All appeared to be going very well. The cria was nursing well and growing, Velvet took to motherhood with excellence and grace. She was a very attentive mom, always knowing where her little one was. Life was seemingly good here on the farm. We had 4 cria's that year, 3 boys and 1 little girl; Charlie, Jayce, Rusty and "the little girl" . I keep saying "the girl" because we kept trying several names and none seemed to fit- Black Velvet - Mocha - nothing was working.
Cria's develop a very strong bond. Charlie seemed to take an extra interest in his little half sister. We would often see them side by side. But even in the alpaca world, boys will be boys! Our three little guys loved to wrestle and play rough, while "the little girl" would just watch from her mothers side . But come evening "the little girl" could quickly get the boys attention and would start pronking around the fields with the three boys tailing after her. Pronking is a beautiful graceful gate they do when all of life is good! They hold their head up high and seemingly float across the fields.
As time went by about 3 weeks ago now I noticed Velvet seemed to be laying down a lot, but that was the only thing that was out of the norm. Her appetite was good, she was still standing for nursing, she would roam around with the herd, but she just seemed to need to lay more often. Dave and I would talk about what we observed trying to think of what could be causing this change. Internal? Injury? We just didn't know.
We know that in the alpaca world (as in many others I'm sure) we need to be aware of any changes in behavior because if they get sick they don't want you to know about it. Out in the wild a weak animal meant prey. By the time we notice something is different, they could be in serious condition. So we kept a daily watch on her but nothing else seemed to change. Until August 3rd. Velvet progressively got worse as the day grew on. That evening Dave and I caught her for further observation. A little side story here...as Dave came upon her from one side, I came around the other and was against the fencing - no big deal right - wrong! As Dave came left Velvet swung her head right and nailed me - BAMB! right in the eye! Yep, a black eye was in the works! She definitely gave me something to remember this day by! Anyway, back to Velvet, we could not see anything apparent.
The next morning was a very dark and sad day. It was apparent Velvet was slipping away. The vet was called but with their heavy work load she would not be able to come right away. So as the morning went by Velvet just laid with her head in my lap. Her body temperature was down so I covered her with a blanket and put a heater by her side, but she was getting more unresponsive by the minute. By noon that day the vet had come but there was nothing she could do. Velvet slipped away from us and into the place God has in heaven for all His heavenly creatures. This was our first adult loss in our 10 years of alpaca farming, it was very hard to endure.

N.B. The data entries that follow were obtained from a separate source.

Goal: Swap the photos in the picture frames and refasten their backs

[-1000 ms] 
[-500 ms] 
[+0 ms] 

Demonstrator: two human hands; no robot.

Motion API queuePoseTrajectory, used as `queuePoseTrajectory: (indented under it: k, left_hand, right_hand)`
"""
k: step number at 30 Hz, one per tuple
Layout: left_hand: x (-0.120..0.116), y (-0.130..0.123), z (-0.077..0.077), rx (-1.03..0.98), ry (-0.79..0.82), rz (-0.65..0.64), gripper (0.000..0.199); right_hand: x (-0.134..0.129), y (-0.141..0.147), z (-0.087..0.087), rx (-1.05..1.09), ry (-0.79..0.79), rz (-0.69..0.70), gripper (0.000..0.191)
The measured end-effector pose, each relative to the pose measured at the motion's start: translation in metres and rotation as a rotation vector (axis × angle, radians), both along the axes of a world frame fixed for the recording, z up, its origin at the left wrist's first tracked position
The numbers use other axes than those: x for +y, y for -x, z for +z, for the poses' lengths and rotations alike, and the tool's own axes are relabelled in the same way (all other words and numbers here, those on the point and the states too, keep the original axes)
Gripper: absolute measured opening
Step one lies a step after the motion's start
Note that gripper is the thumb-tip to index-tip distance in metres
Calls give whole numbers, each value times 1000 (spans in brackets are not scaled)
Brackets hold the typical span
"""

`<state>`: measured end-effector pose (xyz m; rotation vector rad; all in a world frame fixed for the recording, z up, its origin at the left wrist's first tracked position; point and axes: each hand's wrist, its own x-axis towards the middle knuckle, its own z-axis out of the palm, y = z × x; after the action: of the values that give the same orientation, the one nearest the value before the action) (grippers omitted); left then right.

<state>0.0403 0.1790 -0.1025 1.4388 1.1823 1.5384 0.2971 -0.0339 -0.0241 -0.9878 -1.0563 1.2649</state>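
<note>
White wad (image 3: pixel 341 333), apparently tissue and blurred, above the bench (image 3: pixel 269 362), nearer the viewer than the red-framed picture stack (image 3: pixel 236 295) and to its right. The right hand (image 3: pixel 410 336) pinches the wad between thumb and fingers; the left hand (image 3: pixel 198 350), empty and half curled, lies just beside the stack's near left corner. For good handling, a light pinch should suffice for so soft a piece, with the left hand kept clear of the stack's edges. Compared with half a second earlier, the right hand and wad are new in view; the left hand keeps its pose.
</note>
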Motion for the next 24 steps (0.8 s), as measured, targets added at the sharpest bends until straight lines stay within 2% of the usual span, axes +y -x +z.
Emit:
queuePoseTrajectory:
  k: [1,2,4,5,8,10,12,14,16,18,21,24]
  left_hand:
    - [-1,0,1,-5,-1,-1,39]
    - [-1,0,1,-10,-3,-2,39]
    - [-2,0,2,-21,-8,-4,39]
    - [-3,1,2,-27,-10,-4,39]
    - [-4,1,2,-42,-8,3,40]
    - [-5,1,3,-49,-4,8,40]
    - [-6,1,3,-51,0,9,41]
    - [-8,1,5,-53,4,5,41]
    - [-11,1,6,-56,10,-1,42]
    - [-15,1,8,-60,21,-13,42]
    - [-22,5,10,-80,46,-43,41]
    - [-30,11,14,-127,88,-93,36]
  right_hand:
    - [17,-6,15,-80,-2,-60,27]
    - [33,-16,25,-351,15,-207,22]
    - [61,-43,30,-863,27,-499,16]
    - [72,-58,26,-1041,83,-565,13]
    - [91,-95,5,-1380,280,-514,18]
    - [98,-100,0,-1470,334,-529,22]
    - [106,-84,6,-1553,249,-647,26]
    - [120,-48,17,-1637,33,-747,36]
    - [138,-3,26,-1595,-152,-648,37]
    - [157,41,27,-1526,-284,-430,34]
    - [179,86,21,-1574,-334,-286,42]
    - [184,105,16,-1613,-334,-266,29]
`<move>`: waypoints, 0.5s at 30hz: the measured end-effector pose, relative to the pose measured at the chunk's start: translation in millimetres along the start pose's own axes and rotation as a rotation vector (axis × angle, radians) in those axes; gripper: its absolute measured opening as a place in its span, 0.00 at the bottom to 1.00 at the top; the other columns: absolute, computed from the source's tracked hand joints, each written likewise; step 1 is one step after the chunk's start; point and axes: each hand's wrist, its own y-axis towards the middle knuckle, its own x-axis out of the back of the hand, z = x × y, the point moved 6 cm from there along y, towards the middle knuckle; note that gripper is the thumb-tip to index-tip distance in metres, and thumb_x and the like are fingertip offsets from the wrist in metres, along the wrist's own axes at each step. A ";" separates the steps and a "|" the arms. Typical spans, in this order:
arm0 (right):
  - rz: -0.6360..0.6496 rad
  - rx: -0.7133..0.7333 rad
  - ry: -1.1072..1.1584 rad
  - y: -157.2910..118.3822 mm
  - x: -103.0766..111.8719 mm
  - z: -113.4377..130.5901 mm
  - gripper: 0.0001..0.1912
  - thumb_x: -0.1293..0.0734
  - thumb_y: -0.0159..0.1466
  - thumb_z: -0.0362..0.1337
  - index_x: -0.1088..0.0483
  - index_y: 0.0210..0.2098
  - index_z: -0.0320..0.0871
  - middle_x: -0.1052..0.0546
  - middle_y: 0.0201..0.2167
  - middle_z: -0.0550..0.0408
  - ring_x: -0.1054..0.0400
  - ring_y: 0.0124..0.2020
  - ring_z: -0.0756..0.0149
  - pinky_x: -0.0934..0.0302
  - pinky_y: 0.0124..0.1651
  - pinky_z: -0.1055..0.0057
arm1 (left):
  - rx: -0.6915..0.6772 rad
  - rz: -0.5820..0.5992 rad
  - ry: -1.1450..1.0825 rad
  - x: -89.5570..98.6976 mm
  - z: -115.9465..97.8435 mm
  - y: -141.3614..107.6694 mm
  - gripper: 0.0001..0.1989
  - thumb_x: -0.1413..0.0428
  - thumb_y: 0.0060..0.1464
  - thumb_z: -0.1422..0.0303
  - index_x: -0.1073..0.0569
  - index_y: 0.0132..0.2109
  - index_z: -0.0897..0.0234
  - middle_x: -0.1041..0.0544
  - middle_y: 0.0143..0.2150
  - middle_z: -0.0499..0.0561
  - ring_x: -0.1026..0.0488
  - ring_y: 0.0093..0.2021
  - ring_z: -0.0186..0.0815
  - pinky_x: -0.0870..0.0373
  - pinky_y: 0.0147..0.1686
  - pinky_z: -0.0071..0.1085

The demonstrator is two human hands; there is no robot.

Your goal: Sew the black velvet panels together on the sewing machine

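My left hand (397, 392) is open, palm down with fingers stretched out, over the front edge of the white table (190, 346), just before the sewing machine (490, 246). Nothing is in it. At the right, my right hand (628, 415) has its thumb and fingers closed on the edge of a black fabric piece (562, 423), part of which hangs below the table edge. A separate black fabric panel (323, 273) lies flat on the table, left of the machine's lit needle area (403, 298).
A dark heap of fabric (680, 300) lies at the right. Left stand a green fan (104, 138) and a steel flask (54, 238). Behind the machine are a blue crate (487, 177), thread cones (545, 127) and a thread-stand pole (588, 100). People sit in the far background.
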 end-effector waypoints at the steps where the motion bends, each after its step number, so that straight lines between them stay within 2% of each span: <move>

So now we found ourselves with a 2 month old cria to take care of. We immediately got out our supplies and got some vitamin D milk and began the transition for "the little girl" to take nourishment now from a bottle. That evening the first feeding went pretty well considering this was a very foreign feeling in her mouth, eating about 5 oz. The next early morning feeding went a little better, this time she ate about 8 ounces. Our lives quickly became centered around our little one's feeding schedule, but it was good, we had something positive to focus on. So from here on out ever 3-4 hours we would feed our little one.
Now it was about time to settle on a name for this sweet little girl. So we asked for suggestions, but it needed her mom's name somehow within the name, right? Several people including our daughter came up with the name Velveteen. We loved it! So our little girl now had a permanent name - Velveteen.
Velveteen is now thriving. One evening about a week after Velvets passing we noticed something, it occurred to us we hadn't seen this in several weeks - she was running and playing again! How clear hindsight is! Our assessment was that besides wanting to stay by mom's side she probably had not been getting the full nourishment she needed for a few weeks, try as Velvet did. Now with a full belly at each feeding and getting the proper nourishment she needs she is feeling good again. She is back to pronking in front of the boys and once again having the fun a cria should enjoy.
Several of the other adults have taken to watching over Velveteen including Uncle Ranger. As of late I have observed her laying next to her Grandma Chloe. A heart warming sight.
As we have seen so many times here on the farm, the promise of the rainbow holds true. God promises to stay by our side, no matter what. Many dark days here on the farm have ended with the promise of the rainbow. Velveteen is doing just fine. We have been so blessed by the devoted and caring followers of The Rainbow. It truly warms our hearts! Thank you all!!